Dicht neben ihm. Er blickte auf und in das schmale, von dunklen, in alle
Richtungen abstehenden Haaren eingerahmte Gesicht einer jungen Frau und in ihre
dunkelbraunen, südländischen, Traurigkeit und Melancholie ausstrahlenden Augen.
    Auf den ersten Blick erkannte er
sie wieder. Niemals würde er dieses Gesicht vergessen. Von einer Sekunde auf
die andere wich jegliches Glück aus seinem Körper und der Hass kehrte zurück.
Er ließ Debbies Hand los und spürte, wie sich jeder Einzelne seiner Muskeln
zusammenkrampfte. Eine Unzahl an Gedanken, die alle gleichzeitig um Bearbeitung
rangen, entzündete ein wahrhaftes Synapsenfeuerwerk in seinem Kopf.
    „Es tut mir leid”, sagte die
junge Frau mit leiser Stimme und unverkennbar italienischem Akzent.
    Mehr sagte sie nicht.

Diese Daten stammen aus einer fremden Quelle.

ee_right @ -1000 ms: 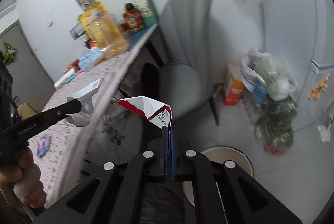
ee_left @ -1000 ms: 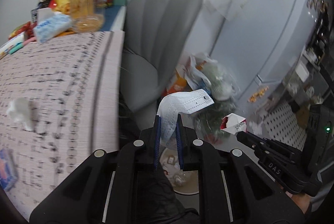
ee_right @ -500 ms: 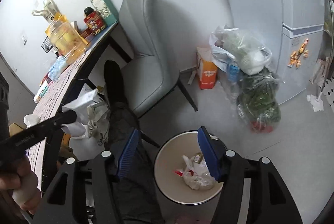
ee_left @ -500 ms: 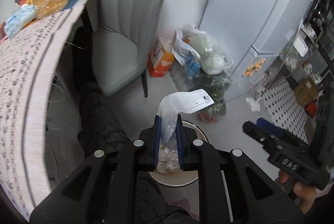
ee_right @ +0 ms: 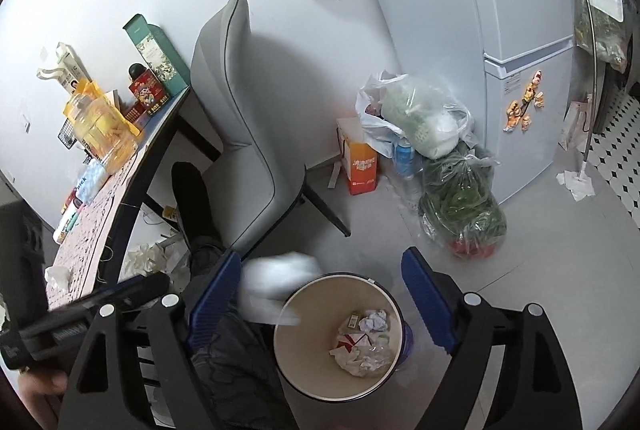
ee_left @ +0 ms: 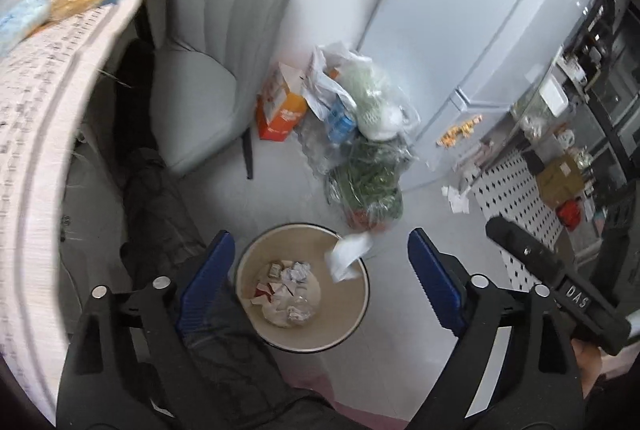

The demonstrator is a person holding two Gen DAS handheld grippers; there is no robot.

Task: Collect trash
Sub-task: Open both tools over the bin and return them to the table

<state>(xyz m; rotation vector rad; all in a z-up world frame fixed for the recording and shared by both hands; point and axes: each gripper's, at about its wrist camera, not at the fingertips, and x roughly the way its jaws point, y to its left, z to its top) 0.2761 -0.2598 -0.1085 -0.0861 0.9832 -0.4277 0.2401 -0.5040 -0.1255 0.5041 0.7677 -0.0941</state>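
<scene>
Over the bin, I am holding the left gripper and right gripper with jaws wide apart and empty, keeping both centred while the white paper is dropping past the rim toward the crumpled scraps.

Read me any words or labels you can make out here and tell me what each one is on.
"DAS": white letters on the right gripper body, left wrist view.
"ick": partial word on the blue tissue pack.
Orange carton, red tin, green box: print too small to read.
</scene>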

Nur diese
vier Worte. Dann fuhr sie darin fort, Holger mit ihren großen, traurigen Augen
anzublicken. Mit Hass im Herzen starrte Holger zurück.
    Er hatte sich geschworen,
Natalias Mördern niemals zu vergeben. Er brauchte ihnen nicht zu vergeben, denn
er war kein Christ mehr. Die Mörder waren der Polizei entkommen, niemals würden
sie Gerechtigkeit erfahren. Die einzige Strafe, die sie zu erdulden hatten,
würde auf ewig ihr schlechtes Gewissen bleiben, und Holger hatte nicht die geringste
Absicht, dieses zu erleichtern.
    Mit grimmiger Genugtuung sah er,
wie eine Träne ihre Wange hinab rollte, doch die junge Frau machte sich nicht
die Mühe, sie wegzuwischen oder auch nur zu blinzeln. Ja, ihr Gewissen folterte
sie, und Holger empfand Freude daran, ihm dabei zuzusehen. Sie hatte sein Leben
zerstört. Es war nur fair, wenn ihres das gleiche Schicksal erfuhr.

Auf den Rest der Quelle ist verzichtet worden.